The system could be easily enhanced by more detailed descriptions, for example with respect to the tonal content of MLUs (e.g. diatonic vs. chromatic, “inside” vs. “outside” the harmonic frame) or rhythmic and metrical aspects (offbeat, double-time, half-time, poly-metrical), etc. This might indeed be a fruitful approach in the future. For the time being, however, we choose not to differentiate and possibly further complicate the already rather comprehensive system. Moreover, during the open coding process, these additional features did not suggest themselves easily, so we decided to leave the option of refined levels of description for later stages, possibly by using automated feature extraction algorithms available in the MeloSpySuite toolbox developed by the Jazzomat Research Project (Frieler, Pfleiderer, Abeßer & Zaddach, 2015).
Example: Annotation of Sonny Rollins’ “Blues Seven” (1956)

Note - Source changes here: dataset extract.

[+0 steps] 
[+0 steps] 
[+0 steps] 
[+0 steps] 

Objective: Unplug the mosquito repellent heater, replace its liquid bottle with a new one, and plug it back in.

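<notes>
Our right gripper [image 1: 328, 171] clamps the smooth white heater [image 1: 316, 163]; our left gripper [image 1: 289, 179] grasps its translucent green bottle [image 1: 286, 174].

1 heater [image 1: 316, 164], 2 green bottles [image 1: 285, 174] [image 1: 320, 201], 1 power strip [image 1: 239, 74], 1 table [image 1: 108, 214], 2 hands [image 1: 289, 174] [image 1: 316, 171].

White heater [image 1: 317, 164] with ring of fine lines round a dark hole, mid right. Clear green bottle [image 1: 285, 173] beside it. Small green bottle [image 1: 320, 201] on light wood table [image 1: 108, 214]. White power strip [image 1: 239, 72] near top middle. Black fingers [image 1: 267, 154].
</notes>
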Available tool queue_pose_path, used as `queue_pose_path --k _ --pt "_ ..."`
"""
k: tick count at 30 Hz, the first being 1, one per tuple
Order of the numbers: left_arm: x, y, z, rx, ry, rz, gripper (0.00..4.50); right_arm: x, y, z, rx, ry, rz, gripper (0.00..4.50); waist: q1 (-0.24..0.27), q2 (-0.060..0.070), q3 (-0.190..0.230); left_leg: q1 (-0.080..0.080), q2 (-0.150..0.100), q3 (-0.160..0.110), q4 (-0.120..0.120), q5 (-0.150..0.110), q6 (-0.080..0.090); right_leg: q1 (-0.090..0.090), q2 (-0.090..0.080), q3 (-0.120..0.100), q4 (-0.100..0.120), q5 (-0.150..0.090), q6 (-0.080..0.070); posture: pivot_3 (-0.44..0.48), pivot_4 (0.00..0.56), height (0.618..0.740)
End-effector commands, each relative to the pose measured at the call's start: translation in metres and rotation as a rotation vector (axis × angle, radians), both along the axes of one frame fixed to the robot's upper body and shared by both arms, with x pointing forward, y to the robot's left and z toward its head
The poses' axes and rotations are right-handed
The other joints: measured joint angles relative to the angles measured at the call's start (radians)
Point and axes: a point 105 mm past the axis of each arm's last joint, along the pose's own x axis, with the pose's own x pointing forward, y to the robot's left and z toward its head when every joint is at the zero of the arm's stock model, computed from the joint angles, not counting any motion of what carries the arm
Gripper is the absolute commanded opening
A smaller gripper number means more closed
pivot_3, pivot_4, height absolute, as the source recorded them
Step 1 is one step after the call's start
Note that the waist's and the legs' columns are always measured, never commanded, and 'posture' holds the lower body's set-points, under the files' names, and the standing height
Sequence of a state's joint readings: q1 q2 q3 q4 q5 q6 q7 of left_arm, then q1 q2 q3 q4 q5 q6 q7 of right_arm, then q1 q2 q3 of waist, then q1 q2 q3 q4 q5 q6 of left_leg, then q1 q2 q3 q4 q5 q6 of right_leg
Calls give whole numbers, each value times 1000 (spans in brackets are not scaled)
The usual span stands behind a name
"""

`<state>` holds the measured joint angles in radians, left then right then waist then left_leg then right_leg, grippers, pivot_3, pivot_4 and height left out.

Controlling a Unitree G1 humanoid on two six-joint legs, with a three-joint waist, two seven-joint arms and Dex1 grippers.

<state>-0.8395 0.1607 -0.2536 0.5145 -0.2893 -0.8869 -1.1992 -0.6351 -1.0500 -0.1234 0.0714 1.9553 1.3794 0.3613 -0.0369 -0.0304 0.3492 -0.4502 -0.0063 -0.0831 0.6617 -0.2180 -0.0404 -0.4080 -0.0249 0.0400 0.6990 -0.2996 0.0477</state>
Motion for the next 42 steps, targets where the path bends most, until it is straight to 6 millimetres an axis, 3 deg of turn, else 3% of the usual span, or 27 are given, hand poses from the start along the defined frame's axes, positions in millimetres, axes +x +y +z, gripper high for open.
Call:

In Figure 1, the first two choruses of Sonny Rollins’ solo on “Blue Seven” are depicted together with a midlevel annotation. The solo is commonly regarded as a masterpiece, to which Gunther Schuller devoted one of the first structural jazz analyses (Schuller, 1958; for a critique see Givan, 2014). The tune itself is a simple blues with a theme that was improvised by Rollins on the fly. One striking feature of the solo is the impression it gives of being well-thought out, which, especially in the beginning, is partly due to the eminent motivic-thematic work – which fascinated Schuller, too.

Sample midlevel annotation of the first two choruses of Sonny Rollins’ (first) solo on “Blue Seven” (1956).
The solo starts with a short melody MLU with a rather unusual intervallic structure of an ascending minor second followed by a major seventh jump up. It is answered by a lick, followed by another melody, which has parallels to the starting melody unit, but is actually new material. The subsequent lick indeed seems to be a variant of the lick two units before, hence it is annotated with the label ##lick. It is followed – quite surprisingly at this point – by a wavy line over two bars, with no clear overall direction. It starts and ends on the same note, and meanders over a pitch range of one-and-a-half octaves. This line features 12 turning points for about 40 tones in total (hence it is clearly of the wavy type ) as well as chromatic passing tones, short arpeggios, which are partly asymmetrical with large intervals and chromatic approaches, occasional blue notes (minor thirds and tritones) but also simple step-wise diatonic motion. This line can be regarded as a prototypical example of the category wavy lines. Next, Rollins resorts to a short melody which is clearly derived from the initial motif. Then a fragment consisting of a single tone is followed by an oscillation, that is, a regular rhythm with multiple tones, which is glued to a concluding blues lick. This blues lick could also be labelled as a reference to the very first measure of the theme, which contains a falling tritone motif that can as well be found at the core of this lick. However, due to the different accent structures the perceptual similarity appears weak. Next in line is a reference to the third measure of the theme of the piece, which was actually improvised by Rollins (see Givan, 2014). After that, the solo continues with two melody MLUs which are successively upwardly transposed variations (or extensions) of the initial motif (notably using upper structures of the underlying chords G over F7 and F-7 over Eb7). The second chorus ends with a wavy line; this time with a clear descending overall motion, ending on the first beat of the second bar of the 12-bar-form (on the flatted fifth of Eb7), thus blurring the chorus boundary.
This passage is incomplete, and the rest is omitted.